Ortadoğu’da Postallar Yeniden Sahnede
Ortadoğu’da, ülkelerini uluslararası güçlere alet etmeyen liderleri ve hükümetleri, emperyalist güçler postallarla (darbeyle) yeniden şekillendirme telaşına kapıldılar. Son zamanda ülkemizde yaşadığımız olaylar aslında, uluslararası güçlerin Ortadoğu’yu şekillendirme projesine Gezi olayları bahane edilerek başlatıldı. Buradaki maksadın, sivil itaatsizlik oluşturarak Başbakanlığın ve TBMM’nin sivil marjinal guruplar tarafından ele geçirilmesinin sağlanması ve hükümeti itibarsızlaştırma ve düşürme girişimleriydi. Tabi bütün bu olup bitenler yaşanırken, aşırı sol ve seküler anlayışlar her şeyin seçim ve sandıktan ibaret olmadığı tezini dillendirmeye başlamaları, aslında çok da tesadüfü bir olay olmadığı anlaşılıyor. Buradaki maksat halkın iradesini hiçe saymak, ve alttan alta darbeye meşruyet ve davetiye çıkartmaktır.

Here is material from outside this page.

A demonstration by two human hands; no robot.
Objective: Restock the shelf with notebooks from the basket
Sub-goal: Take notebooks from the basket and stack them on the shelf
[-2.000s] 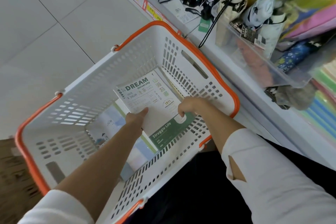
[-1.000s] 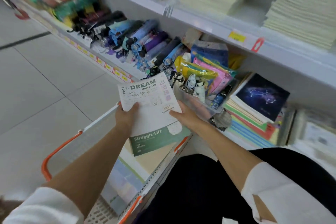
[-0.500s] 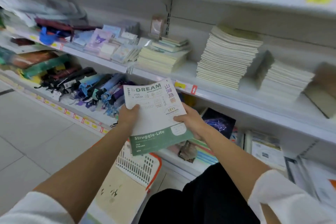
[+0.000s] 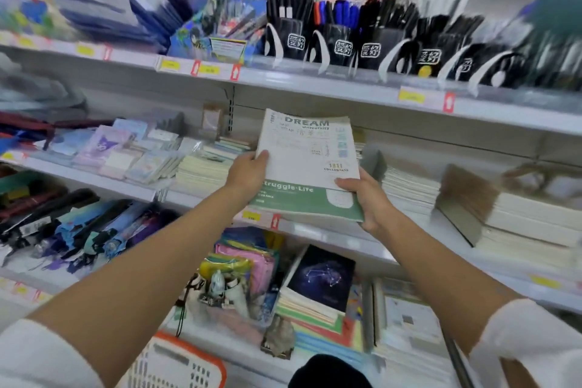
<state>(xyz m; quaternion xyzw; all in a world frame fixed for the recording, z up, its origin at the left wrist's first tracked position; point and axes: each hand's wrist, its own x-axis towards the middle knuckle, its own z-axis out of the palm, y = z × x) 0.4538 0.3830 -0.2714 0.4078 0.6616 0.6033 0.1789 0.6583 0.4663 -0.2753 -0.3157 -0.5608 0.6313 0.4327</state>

Mısır'daki askeri darbeye sesiz kalarak, destek veren Avrupa ve Amerika'nın demokrasi konusunda geçmiş sicillerinin pek de iyi olmadığını biliyoruz. Cezayir’de yapılan seçimlerde İslami Halk Cephesi Partisi 1991 yılında halkın yüzde seksen altısının oyunu almasına rağmen, orada Fransa’nın desteğiyle kanlı bir darbe yapılarak yüz binlerce insanın ölümüne sebep oldu. Aynısını 28 Şubat 1997 de ülkemizde de en fazla oy almış koalisyon hükümetini yıkarak tüm dünyanın gözlerinin önünde post modern darbe yapıldı. Demokrasiyi kendi menfaatleri doğrultusunda yorumlayan anlayışlar, kendi inandıkları demokrasiyi işlerine geldiği gibi yorumlamasını da bilirler.
Gezi’deki olaylarla Erdoğan’ı deviremeyenler, şimdi Mısır'da darbeyle Mursi’yi devirmeye çalışıyorlar. Tahrir'de yaşananlar ile ülkemizdeki Gezi olayları paralellik arz ediyor. Aslında, Amerika ve İsrail Ortadoğu’da yeniden kukla hükümetleri oluşturma peşindeler. Türkiye’de ve Mısır’da halkın desteğini almış, halkıyla iç içe olmuş ve halkının taleplerine cevap veren hükümetlerden ve milli menfaatleri ön planda tutan Müslüman yürekli liderlerden, anlaşılan emperiyal güçler rahatsız olamaya başlamışa benziyor.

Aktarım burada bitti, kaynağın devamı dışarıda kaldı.